# TASK BRIEF
Copy all lines below containing "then".

# Data records
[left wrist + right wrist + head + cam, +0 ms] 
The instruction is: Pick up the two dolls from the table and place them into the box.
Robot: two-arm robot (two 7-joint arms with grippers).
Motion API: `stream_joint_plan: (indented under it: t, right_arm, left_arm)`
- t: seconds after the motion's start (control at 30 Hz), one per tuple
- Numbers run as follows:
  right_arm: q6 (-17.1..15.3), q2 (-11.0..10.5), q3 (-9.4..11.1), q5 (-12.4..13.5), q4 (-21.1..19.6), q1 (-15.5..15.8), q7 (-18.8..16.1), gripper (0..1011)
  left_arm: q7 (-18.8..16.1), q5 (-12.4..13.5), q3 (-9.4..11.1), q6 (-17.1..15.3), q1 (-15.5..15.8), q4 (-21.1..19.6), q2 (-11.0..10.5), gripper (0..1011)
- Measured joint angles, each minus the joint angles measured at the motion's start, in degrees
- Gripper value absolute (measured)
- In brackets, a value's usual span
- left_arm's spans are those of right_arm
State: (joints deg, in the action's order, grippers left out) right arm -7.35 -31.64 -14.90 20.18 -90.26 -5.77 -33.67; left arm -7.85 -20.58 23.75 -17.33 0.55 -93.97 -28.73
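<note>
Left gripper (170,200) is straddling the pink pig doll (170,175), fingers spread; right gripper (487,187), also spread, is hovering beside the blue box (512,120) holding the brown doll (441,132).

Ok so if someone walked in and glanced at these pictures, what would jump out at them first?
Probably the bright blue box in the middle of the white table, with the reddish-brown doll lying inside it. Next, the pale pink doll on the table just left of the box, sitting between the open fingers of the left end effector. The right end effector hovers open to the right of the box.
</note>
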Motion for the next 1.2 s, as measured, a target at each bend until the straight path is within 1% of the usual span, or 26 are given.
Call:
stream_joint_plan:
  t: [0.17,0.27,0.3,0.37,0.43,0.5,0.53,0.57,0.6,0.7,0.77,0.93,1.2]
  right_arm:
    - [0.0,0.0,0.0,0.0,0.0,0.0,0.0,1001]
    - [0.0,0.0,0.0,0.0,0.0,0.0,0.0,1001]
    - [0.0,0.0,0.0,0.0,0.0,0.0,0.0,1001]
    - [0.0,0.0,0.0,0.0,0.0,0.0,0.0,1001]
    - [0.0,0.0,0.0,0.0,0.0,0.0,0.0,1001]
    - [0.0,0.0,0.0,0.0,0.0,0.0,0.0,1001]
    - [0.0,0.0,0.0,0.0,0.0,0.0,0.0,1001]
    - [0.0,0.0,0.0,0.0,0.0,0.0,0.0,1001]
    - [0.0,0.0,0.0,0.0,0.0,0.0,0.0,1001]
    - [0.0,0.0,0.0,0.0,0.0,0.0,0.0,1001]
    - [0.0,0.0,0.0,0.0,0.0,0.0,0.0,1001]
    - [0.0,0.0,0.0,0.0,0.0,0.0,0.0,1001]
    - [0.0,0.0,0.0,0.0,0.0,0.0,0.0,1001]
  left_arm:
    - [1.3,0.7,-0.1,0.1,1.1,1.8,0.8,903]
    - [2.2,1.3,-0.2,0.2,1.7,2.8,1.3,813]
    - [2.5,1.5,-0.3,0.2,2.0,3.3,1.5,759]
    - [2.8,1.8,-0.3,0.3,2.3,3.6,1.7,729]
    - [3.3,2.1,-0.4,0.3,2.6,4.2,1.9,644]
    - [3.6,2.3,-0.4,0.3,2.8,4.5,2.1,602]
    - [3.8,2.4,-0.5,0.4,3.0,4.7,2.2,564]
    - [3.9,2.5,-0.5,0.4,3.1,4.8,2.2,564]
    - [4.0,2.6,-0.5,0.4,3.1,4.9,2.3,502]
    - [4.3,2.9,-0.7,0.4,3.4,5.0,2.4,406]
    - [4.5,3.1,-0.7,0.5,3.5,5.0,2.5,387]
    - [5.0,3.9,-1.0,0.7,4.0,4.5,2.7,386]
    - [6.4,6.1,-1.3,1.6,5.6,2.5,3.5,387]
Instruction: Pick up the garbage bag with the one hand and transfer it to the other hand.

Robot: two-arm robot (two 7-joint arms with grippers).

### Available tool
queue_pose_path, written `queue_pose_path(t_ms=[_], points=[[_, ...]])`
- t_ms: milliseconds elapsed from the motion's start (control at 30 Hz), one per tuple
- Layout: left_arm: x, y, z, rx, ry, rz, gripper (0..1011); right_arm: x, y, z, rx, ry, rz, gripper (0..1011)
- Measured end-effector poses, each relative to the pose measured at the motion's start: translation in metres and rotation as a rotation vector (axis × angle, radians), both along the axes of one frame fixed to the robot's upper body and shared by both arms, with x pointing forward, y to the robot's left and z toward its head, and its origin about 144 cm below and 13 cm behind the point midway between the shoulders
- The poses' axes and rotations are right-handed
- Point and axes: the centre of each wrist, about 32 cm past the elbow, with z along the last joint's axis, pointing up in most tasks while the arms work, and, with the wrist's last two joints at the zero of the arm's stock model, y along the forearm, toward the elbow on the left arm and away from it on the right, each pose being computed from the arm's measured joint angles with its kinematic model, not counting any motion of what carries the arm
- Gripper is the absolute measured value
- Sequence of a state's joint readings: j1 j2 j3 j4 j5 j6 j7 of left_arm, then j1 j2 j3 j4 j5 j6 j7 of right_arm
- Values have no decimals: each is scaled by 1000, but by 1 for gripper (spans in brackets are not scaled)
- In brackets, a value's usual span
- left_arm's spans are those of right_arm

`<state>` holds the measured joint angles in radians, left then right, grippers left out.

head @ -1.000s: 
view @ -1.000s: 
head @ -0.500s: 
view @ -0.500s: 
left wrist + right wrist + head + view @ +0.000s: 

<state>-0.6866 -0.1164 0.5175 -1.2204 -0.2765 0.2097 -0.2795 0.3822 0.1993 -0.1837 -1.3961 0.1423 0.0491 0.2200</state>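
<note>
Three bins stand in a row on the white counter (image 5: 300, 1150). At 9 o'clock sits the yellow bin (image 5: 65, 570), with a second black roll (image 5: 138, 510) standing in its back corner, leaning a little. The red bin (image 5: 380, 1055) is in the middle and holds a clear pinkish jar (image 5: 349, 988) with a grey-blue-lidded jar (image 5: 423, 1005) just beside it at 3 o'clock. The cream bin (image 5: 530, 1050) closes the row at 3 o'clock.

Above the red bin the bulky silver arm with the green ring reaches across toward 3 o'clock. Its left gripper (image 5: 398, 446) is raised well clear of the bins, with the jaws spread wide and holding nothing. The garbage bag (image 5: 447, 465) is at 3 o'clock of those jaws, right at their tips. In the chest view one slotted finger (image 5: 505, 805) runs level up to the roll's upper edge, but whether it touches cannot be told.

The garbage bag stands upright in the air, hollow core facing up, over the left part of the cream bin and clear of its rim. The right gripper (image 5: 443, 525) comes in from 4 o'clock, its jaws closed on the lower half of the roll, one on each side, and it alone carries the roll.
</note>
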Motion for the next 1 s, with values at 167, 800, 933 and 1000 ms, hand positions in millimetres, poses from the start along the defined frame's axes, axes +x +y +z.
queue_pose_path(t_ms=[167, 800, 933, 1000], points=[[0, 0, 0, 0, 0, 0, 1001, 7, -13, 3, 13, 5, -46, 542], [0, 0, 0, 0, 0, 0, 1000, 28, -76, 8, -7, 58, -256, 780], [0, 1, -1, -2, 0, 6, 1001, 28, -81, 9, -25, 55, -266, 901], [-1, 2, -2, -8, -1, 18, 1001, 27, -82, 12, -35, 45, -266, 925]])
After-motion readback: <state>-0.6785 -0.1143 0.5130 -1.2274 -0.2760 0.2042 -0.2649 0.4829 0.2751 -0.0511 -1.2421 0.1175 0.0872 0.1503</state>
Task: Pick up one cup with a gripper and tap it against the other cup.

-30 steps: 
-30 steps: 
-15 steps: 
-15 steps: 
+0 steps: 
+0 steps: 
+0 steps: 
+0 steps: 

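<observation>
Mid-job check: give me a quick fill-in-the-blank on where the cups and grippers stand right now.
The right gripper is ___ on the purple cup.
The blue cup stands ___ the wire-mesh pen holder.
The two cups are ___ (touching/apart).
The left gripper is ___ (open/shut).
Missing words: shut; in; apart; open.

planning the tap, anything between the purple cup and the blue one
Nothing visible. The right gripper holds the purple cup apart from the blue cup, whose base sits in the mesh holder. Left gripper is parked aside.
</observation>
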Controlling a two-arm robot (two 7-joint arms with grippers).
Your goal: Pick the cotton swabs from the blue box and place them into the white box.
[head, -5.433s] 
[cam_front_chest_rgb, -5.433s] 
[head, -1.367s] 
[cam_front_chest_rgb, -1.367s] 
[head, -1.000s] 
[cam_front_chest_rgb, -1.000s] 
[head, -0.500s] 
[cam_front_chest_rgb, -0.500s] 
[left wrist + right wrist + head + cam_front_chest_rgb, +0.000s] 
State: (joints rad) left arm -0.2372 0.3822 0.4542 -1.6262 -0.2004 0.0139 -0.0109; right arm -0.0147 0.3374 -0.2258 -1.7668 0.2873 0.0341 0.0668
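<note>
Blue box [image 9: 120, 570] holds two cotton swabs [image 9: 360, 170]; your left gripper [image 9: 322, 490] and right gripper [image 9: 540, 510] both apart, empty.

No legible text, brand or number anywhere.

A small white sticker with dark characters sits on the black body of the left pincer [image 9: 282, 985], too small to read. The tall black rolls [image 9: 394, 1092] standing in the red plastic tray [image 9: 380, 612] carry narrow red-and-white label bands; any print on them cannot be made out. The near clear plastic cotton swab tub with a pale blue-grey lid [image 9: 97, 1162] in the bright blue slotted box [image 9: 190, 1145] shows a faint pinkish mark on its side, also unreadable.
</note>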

# SOLUTION TO THIS TASK
- Sequence of a state's joint readings: j1 j2 j3 j4 j5 j6 j7 of left_arm, then j1 j2 j3 j4 j5 j6 j7 of right_arm
`<state>` holds the measured joint angles in radians, left then right, grippers left out.

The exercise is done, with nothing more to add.